Если бы не это, борьбу Чорана можно было бы попытаться описать в рамках буддийского «избавления от привязанностей», пути к нирване («угасанию»), иначе недостижимой. Ибо, кажется, единственной его настоящей привязанностью была привязанность к земной славе… Или в терминах борьбы гордости с честолюбием: честолюбец жаждет известности, гордец мечтает ею пренебречь.

Чоран, безусловно, религиозный мыслитель [129] , даже когда запирает свою мысль в пределах видимого мира. С предсказуемым результатом: «Эмили Дикинсон: „I felt a funeral in my brain“ („В моем мозгу словно шла похоронная служба“. — Т. К.). Я бы только прибавил слова госпожи Леспинас: „Всякую минуту“. Непрерывные похороны мысли» (1957).

Борис Дубин так охарактеризовал способ письма Чорана: «Не формула мысли, а ее эпитафия». Но как еще может существовать мысль в мире, где честно помнят о том, что окончательный приговор всему живущему — смертная казнь. Я бы сказала, что способ письма Чорана — предсмертный вопль приговоренной мысли. Это определяет и ощущение удручающей повторяемости в его текстах, и каждый раз поражающую болезненную новизну: ведь если вопль действительно предсмертный, он каждый раз уникален, и вряд ли кто-то отважится (кроме, может быть, самого автора — вместилища умирающих мыслей, умирающих мгновений, умирающих атомов жизни) настаивать на ощущении монотонности от предсмертных воплей.

129

«То, что нельзя осмыслить в понятиях религии, даже и переживать не стоит» (1958).

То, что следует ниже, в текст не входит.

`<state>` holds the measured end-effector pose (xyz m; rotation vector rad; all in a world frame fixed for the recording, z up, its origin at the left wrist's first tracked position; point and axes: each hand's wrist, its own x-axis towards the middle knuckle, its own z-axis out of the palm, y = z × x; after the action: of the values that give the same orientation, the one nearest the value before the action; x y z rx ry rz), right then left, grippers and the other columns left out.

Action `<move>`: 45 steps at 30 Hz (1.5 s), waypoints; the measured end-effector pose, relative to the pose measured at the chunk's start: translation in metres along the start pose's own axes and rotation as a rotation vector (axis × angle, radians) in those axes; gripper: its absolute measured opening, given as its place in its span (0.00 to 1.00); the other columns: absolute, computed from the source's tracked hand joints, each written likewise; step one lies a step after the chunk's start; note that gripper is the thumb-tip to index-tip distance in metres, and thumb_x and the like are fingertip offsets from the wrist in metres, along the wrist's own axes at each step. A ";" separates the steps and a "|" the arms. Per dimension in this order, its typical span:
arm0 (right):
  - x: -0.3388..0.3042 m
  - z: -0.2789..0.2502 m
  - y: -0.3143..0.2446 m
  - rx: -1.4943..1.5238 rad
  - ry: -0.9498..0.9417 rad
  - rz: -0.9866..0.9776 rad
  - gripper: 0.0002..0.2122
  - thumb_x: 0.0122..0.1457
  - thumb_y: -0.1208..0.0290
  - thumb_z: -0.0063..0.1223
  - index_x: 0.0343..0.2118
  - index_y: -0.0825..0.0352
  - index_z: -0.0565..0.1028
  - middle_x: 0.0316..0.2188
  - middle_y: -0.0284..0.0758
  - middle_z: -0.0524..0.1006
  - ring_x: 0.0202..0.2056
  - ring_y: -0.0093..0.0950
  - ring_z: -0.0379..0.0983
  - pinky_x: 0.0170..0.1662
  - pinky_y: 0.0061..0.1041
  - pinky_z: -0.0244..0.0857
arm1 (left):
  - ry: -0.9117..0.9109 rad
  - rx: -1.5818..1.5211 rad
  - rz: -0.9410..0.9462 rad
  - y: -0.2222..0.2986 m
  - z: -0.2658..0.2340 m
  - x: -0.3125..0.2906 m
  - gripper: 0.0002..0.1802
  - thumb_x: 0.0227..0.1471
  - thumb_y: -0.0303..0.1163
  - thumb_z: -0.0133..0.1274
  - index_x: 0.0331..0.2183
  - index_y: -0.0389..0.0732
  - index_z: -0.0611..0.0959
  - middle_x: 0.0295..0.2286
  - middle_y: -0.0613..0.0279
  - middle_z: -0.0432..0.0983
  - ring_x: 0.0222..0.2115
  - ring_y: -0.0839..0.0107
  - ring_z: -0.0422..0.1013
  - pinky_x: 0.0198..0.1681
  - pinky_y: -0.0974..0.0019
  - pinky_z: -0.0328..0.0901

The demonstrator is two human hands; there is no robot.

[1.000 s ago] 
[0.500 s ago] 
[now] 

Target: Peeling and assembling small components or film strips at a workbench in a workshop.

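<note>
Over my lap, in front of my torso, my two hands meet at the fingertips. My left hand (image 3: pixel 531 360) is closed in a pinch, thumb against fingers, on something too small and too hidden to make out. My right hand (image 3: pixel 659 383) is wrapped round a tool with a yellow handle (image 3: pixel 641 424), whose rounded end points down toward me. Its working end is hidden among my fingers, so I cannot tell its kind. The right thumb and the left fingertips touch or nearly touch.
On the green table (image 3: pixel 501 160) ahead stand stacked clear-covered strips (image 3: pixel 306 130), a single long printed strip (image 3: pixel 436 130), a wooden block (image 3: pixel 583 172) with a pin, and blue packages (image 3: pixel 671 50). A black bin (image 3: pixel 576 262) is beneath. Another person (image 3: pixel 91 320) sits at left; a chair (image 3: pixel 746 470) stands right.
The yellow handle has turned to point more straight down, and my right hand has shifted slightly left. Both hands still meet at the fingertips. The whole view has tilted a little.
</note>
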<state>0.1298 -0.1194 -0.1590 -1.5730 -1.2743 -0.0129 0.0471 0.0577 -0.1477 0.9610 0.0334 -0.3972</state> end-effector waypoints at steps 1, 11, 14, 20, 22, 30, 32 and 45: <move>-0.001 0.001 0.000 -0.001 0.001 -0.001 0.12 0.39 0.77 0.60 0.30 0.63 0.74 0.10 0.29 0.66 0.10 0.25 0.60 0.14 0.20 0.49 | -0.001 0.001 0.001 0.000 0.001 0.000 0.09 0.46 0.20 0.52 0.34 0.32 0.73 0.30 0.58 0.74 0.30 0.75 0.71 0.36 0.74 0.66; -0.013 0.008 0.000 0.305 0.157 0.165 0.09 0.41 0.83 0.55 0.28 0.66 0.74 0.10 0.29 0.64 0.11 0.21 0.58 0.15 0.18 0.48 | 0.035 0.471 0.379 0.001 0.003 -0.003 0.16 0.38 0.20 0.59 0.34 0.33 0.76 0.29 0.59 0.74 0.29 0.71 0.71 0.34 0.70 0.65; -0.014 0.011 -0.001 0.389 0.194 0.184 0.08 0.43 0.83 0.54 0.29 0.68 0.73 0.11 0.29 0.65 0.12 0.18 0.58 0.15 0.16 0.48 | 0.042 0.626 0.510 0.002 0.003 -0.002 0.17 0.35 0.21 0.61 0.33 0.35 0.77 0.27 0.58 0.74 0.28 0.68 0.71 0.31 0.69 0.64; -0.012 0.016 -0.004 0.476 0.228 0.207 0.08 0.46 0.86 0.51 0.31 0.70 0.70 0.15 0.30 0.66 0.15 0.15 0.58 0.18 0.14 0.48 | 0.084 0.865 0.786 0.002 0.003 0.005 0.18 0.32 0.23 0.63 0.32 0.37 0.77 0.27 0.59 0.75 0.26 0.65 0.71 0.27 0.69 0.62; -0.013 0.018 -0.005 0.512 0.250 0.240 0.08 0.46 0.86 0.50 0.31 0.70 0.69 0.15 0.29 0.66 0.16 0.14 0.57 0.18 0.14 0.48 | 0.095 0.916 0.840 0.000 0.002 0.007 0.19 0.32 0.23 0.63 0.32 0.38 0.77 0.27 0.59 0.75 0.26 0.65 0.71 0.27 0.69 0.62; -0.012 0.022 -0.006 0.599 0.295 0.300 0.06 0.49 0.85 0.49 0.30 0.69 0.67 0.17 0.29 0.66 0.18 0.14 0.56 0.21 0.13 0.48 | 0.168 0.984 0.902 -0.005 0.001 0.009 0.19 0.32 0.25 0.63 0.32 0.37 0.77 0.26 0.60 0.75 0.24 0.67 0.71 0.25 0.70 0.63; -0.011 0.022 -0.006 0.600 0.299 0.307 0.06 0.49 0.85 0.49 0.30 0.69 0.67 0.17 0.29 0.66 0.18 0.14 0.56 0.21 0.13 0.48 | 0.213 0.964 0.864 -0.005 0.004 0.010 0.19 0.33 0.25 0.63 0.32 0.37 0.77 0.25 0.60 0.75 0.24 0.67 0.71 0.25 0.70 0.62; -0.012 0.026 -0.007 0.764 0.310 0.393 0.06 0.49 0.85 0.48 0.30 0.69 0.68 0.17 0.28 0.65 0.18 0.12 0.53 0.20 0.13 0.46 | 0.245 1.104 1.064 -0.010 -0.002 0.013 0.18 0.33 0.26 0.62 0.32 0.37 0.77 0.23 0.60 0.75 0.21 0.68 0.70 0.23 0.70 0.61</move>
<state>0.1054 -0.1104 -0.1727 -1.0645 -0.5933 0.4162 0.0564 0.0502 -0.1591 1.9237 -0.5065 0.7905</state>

Все произведения Чорана, даже те, которые маскируются под трактаты и эссе, фрагментарны. Фрагмент — его способ мыслить, фрагмент — его способ оформлять мысль, фрагмент — форма его взаимоотношений с читателем, своего рода — форма самозащиты. «Писать эссе, роман, рассказ, статью — значит обращаться к другим, рассчитывать на них; любая связная мысль предполагает читателей. Но мысль расколотая их как будто не предполагает, она ограничивается тем, кому пришла в голову, и если адресуется к другим, то лишь косвенно. Она не нуждается в отклике, это мысль немая, как бы не выговоренная: усталость, сосредоточенная на себе самой». Расколотая мысль избавляет если не от адресата, то от обязательств перед адресатом. Расколотая мысль избавляет в каком-то смысле и от обязательств перед ней самой: фрагмент Чорана — не озерцо, самодостаточное и неисчерпаемое, несмотря на свою малость, но уходящая под землю река: она непременно вновь появится из-под земли, но какие воды она вынесет на поверхность, предсказать невозможно. Фрагмент Чорана — способ существования антиномичной мысли, способ ее договаривания и переговаривания, способ ее исчерпывать, всегда оставляя неокончательной. «Повторения» Чорана — это всегда повороты (скорее — водовороты) мысли. Он коварен в однообразной утомительности своих воплей.